**ASSIGNMENT:** Only the lines below between the ones containing "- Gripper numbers" and "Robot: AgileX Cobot", inclusive, are to be reproduced, each exactly as it stands.

DATA FOR ANALYSIS below:

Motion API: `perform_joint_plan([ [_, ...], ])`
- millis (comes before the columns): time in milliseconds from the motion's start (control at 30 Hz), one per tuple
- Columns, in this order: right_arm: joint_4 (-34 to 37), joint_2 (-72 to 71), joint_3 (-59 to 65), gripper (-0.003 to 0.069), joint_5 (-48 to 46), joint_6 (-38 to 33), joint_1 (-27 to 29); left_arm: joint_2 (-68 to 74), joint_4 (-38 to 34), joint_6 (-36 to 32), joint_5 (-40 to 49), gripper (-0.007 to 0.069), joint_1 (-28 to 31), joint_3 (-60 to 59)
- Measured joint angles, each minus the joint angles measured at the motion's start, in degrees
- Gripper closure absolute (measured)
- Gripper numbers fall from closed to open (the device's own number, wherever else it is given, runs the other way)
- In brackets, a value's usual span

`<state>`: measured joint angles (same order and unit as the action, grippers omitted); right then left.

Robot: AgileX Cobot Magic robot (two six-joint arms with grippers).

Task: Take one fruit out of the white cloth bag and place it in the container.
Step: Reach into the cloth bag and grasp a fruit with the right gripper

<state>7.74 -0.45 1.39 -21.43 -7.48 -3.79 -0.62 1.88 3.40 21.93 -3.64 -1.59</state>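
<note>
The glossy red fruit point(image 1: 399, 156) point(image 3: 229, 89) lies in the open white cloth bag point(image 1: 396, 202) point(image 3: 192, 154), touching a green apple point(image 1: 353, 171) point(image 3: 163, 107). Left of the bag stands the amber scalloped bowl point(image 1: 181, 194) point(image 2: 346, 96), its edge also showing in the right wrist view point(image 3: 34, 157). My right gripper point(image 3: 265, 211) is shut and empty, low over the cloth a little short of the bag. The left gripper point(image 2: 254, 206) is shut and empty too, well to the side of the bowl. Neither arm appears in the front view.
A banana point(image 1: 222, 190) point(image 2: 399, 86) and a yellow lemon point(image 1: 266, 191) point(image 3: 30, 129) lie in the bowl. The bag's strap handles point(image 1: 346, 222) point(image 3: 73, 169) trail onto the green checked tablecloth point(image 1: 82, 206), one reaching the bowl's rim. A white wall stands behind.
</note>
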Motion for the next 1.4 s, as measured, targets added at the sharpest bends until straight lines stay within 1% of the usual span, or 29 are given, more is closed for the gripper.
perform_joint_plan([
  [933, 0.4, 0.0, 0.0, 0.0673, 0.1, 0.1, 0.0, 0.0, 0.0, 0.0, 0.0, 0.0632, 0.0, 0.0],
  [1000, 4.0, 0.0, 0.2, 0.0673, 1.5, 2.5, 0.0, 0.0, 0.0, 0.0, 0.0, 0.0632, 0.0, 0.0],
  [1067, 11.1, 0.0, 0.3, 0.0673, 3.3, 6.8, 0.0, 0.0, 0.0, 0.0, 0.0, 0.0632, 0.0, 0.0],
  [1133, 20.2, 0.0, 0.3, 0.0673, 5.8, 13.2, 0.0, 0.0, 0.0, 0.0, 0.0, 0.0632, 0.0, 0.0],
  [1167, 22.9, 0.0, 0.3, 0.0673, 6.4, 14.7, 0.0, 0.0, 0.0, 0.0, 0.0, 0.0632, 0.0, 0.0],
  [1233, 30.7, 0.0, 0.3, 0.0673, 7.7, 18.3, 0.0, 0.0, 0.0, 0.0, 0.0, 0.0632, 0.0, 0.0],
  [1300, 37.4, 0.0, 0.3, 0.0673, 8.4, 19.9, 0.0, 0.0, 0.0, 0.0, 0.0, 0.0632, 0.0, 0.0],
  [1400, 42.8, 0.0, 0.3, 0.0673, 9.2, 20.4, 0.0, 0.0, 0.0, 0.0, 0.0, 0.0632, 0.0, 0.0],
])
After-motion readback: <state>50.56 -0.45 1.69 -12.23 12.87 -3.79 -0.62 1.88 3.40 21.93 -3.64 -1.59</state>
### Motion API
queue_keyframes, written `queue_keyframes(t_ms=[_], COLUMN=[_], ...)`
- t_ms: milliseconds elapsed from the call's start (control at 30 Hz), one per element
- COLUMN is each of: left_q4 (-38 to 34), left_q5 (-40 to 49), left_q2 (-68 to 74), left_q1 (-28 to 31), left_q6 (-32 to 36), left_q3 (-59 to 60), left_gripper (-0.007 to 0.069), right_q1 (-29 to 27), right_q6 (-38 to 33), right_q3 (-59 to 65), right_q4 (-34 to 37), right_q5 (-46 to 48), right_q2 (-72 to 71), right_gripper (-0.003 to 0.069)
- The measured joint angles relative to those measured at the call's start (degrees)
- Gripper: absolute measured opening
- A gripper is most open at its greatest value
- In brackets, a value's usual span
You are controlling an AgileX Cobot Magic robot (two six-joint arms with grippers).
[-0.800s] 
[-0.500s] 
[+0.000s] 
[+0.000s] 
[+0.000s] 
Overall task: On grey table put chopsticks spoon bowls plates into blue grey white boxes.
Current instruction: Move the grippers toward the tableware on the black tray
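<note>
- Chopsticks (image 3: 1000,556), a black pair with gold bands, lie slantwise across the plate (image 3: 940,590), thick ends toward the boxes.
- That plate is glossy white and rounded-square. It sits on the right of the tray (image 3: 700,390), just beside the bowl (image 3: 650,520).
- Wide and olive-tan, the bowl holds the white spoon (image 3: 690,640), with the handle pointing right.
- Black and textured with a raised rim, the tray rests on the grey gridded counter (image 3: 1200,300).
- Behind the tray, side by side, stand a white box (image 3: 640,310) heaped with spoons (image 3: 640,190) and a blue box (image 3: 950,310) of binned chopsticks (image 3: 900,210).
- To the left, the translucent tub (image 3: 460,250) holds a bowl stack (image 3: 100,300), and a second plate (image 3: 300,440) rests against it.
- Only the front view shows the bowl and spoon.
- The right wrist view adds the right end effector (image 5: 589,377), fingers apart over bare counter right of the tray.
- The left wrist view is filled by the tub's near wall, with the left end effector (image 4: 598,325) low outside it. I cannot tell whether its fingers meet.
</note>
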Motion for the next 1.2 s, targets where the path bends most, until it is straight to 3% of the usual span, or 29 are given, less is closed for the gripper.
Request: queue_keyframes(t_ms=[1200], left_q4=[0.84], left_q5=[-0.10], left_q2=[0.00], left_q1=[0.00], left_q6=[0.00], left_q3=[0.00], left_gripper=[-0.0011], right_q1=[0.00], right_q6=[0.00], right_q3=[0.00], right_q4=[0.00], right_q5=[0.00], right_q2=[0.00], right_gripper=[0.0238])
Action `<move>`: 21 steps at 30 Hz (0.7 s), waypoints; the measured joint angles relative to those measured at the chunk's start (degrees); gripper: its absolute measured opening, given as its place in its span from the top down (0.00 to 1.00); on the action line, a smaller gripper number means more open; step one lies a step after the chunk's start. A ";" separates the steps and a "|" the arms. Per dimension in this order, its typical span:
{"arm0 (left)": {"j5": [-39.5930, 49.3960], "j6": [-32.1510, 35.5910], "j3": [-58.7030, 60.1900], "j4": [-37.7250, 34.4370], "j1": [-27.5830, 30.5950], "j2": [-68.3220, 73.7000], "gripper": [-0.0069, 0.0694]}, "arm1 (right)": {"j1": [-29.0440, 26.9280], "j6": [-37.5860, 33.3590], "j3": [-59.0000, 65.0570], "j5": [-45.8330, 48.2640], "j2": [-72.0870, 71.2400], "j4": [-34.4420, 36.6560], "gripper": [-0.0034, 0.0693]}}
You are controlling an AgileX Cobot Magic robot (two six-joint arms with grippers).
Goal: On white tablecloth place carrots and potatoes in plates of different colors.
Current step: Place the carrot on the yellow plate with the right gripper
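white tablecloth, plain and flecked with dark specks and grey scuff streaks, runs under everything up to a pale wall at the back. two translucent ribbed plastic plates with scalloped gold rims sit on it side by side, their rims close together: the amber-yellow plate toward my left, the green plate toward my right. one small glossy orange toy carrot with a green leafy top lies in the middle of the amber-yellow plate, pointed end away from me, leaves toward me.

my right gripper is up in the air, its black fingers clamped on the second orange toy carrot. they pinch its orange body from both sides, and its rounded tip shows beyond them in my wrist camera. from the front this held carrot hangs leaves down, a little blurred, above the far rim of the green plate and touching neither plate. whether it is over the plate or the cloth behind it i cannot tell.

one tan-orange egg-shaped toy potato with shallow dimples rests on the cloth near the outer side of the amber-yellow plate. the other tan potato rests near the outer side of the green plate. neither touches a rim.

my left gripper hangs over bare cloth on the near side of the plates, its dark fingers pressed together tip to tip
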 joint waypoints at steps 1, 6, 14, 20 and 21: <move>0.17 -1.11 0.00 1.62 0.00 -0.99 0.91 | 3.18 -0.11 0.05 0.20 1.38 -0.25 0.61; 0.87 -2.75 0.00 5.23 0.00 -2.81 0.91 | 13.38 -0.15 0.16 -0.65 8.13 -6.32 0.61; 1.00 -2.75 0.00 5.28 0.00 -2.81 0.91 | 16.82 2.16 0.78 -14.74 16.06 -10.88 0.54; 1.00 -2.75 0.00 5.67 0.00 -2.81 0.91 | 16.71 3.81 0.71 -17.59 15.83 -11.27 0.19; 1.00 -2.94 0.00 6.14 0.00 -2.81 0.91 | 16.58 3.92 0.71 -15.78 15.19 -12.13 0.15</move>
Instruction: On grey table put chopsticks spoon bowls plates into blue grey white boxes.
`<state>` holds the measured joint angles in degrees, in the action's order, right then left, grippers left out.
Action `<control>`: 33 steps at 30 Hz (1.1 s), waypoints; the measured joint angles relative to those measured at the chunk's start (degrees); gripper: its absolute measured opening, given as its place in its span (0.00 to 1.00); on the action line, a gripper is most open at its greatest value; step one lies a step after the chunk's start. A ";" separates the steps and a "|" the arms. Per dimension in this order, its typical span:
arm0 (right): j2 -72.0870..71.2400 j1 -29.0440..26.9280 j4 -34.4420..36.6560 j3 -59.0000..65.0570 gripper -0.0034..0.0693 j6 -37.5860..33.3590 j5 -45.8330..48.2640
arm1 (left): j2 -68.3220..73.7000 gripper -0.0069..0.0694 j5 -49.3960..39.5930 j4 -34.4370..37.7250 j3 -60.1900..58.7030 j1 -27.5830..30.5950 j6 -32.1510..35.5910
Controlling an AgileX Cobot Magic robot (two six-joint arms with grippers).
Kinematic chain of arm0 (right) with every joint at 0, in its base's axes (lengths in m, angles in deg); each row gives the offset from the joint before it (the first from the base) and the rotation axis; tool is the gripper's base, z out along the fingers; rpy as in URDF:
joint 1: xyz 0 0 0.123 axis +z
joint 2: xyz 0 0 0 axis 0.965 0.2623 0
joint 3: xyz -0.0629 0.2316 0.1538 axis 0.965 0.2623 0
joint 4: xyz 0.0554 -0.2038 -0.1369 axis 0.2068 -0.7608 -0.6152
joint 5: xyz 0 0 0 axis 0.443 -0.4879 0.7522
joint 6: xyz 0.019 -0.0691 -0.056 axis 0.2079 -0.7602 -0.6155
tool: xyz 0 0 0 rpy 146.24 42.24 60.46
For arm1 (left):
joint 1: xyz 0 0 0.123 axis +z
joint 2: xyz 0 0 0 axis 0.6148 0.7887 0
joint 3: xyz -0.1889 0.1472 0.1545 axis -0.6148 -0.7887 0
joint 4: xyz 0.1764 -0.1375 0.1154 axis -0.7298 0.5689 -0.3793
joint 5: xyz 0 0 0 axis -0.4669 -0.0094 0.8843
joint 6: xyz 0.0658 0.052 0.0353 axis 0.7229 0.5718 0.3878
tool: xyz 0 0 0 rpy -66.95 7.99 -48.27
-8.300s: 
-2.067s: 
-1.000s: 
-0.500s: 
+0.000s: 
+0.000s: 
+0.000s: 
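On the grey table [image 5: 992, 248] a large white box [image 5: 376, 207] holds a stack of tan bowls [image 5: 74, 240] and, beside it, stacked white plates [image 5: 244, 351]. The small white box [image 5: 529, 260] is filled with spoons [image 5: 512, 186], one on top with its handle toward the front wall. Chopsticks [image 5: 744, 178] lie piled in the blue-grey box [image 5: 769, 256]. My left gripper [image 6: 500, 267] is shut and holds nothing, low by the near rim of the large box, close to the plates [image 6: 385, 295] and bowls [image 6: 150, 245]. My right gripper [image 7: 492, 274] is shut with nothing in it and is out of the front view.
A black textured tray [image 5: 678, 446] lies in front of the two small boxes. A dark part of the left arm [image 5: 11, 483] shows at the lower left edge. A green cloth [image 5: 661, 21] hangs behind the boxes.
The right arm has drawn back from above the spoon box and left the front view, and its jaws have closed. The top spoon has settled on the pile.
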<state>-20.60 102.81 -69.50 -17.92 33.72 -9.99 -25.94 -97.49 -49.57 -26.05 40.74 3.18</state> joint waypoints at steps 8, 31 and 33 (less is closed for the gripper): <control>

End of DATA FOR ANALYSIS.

**RESULT FOR THIS EXERCISE:**
- Gripper numbers fall from closed to open (the device's own number, wherever else it is given, runs the other way)
- In brackets, a value's usual span

`<state>`: measured joint angles (same order and unit as the action, grippers omitted); right then left.

Robot: AgileX Cobot Magic robot (two six-joint arms with grippers).

Work on this exercise is done.